I've done a few resto projects and have always gone for the Pro Spray option. This is because I work in the motor trade and have the contacts to get it done well.


----------



## nick.b (19 Aug 2012)

powdercoat is the best for looks and wear, just a touch costly, IF you can strip your bike down and strip and prep the bike there is a guy on ebay that does them for £20, but must be stripped beforehand.1


----------



## Weezer (19 Aug 2012)

Who is the guy on ebay?


----------



## nick.b (19 Aug 2012)

http://www.ebay.co.uk/itm/POWDER-CO...0935038941?pt=UK_Bikes_GL&hash=item1c284a3fdd

found them today, no idea what they are like but looks legit enough.

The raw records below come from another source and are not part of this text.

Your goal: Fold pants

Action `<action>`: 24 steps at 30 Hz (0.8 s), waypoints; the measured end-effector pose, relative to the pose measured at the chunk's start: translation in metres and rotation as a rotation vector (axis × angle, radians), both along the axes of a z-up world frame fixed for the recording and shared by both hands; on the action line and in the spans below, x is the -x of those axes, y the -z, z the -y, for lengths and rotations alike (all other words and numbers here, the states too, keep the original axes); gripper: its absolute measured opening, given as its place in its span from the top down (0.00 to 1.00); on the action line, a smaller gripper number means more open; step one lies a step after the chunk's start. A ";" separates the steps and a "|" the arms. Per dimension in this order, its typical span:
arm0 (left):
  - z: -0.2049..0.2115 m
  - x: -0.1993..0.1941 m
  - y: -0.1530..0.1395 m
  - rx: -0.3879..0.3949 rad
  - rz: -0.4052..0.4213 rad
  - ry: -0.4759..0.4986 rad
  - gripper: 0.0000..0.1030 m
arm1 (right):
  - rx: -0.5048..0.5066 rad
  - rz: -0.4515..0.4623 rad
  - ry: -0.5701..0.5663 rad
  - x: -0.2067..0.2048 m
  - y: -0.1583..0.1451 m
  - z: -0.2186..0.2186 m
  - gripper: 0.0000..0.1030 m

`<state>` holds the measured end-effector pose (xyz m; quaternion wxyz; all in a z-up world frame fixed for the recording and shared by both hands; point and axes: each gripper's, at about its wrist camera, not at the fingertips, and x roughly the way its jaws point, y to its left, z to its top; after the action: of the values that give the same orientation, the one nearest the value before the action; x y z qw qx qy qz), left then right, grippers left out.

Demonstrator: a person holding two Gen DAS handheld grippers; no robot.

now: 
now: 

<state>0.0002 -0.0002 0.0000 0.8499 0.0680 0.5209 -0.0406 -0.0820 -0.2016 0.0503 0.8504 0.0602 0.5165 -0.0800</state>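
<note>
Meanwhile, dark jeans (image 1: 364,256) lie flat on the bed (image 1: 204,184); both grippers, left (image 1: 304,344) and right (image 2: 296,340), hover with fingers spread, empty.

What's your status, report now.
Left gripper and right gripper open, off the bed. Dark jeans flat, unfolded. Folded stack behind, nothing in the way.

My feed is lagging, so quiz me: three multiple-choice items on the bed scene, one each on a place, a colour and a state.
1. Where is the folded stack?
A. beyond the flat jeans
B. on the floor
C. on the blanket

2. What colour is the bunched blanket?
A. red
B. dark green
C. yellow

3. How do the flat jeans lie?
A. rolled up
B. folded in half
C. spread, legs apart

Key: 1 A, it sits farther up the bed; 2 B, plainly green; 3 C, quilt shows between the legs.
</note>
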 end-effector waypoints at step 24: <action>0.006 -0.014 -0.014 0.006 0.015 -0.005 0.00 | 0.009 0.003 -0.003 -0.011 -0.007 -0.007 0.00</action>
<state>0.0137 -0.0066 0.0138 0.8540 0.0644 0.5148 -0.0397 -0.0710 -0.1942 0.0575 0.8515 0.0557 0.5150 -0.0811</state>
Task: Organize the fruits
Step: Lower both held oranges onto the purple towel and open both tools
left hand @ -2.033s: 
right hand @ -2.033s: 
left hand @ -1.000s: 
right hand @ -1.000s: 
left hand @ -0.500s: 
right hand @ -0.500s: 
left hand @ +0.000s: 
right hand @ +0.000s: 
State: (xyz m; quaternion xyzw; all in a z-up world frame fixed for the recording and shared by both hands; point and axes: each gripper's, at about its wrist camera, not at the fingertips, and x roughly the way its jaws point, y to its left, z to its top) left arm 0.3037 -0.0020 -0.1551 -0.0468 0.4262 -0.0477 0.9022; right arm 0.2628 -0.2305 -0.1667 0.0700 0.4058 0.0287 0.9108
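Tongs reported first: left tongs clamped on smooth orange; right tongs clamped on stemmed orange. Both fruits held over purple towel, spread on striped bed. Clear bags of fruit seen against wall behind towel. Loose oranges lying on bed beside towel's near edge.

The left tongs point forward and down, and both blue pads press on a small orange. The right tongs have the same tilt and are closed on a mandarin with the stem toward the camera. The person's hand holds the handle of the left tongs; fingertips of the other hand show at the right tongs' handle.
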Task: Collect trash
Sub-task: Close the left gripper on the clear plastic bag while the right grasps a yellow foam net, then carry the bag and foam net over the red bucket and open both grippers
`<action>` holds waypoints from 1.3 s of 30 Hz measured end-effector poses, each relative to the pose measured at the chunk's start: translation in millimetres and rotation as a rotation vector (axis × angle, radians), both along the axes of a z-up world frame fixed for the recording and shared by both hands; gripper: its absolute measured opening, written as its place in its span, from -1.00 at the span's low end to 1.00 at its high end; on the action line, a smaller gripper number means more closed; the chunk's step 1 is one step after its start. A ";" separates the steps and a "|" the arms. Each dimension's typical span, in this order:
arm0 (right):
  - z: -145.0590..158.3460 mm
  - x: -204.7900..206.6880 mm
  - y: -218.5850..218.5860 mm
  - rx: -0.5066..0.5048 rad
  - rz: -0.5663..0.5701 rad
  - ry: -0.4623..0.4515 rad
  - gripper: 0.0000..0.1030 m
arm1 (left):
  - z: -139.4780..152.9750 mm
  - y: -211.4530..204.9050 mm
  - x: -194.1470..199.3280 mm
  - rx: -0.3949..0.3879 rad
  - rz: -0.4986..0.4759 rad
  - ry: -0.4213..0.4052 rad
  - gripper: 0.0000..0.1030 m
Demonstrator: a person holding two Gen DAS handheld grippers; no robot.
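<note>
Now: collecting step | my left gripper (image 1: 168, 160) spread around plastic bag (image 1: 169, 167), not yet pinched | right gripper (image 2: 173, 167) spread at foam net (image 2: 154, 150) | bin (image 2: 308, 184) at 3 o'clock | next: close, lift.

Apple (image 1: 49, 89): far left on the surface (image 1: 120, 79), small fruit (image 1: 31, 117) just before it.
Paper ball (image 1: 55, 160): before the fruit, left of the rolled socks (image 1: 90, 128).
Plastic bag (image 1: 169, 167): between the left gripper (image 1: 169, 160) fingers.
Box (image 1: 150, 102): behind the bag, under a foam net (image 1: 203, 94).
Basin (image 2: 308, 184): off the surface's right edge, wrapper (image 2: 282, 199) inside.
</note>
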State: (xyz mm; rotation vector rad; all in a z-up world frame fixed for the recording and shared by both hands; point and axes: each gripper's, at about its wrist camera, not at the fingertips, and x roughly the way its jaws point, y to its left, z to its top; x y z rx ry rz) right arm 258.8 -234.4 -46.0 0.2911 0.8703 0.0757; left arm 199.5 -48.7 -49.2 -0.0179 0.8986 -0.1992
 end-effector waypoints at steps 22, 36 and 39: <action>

the price is reasonable considering they do No prep work.


----------



## Bodhbh (21 Aug 2012)

Had a couple of frames powdercoated, one for 30 quid and the other was 45 quid (I think). If you can get someone to do it cheaply I'd just go that route. It is much tougher/nicer than a homebrew job - and by the time you buy the paint, nitromors etc you are spending the bulk of the 30 quid anyhow...nm all the faffing.


----------



## KenG (22 Aug 2012)

i've just had a frame powdercoated and the finish was spot-on,i had it done in RAL 5018,it cost me the sum of £25 but i prepped it first by removing all the paint with nitromors and smoothing the frame down where needed.
Its not the first frame ive had powdercoated and that one was fine too, overall i always go with powdercoating,theres a good choice of colours (RAL) and new ones are been added all the time,pearls and metallics etc


----------



## User482 (23 Aug 2012)

Yep, had my old Thorn audax shotblasted, powdercoated in racing green then had a local firm make some new decals. Looks great, and is very hard wearing.


----------



## Kirstie (4 Sep 2012)

I need to get my bullit done - do you just go to motor body shops to get something powdercoated? If so I have a contact and can get it sorted easily.


----------



## Andrew_Culture (4 Sep 2012)

I'm seriously tempted to tone down the gaudy frame on my commuter single speed, but I'm not sure I can be arsed to strip all the components off.


----------



## battered (10 Oct 2021)

Kirstie said:


> I need to get my bullit done - do you just go to motor body shops to get something powdercoated? If so I have a contact and can get it sorted easily.


No, you go to a powder coater. Or a wheel refurbisher, they generally use powder coat.


----------



## midlife (10 Oct 2021)

Was the OP from nearly a decade ago?


----------



## dan_bo (10 Oct 2021)

Err yeah


----------



## Sittingduck (13 Oct 2021)

the OP

Joined 13 Aug 2012
Last seen 19 Aug 2012

you never know though might pop in for his 10 year anniversary next summer


----------



## Drago (13 Oct 2021)

Flamin' 'eck. This thread is so old I had to use a ouija board to post here.


----------



## Ming the Merciless (13 Oct 2021)




----------



## gbb (13 Oct 2021)

Had a frame powder coated once.
Pros...
Not expensive (not cheap either)
Very very hard wearing.
Crown race, i couldnt get off, they taped over it to powdercoat then removed it, less than perfect but it was an ok solution.
Cons...
Limited colours i suspect
A bit 'industrial ' looking


----------



## battered (13 Oct 2021)

I'm a powder coat convert. £45 frame and forks, start to finish, with metallic lacquer. Colours limited to the RAL chart, which is enough for me. There are *hundreds*. Mine looks ace, not at all industrial. It looks like Kawasaki green, funnily enough.

It costs more than £45 in aerosols, and you have to do all the prep. Paying a bike shop is £100 up, more if you want more than 1 colour, lacquer, etc.


----------



## Gillstay (14 Oct 2021)

Teckaloid coach painting enamel, quality brushes, wipe down cloth's, for after sanding back, and patience used to get me an excellent finish, very cheaply.


----------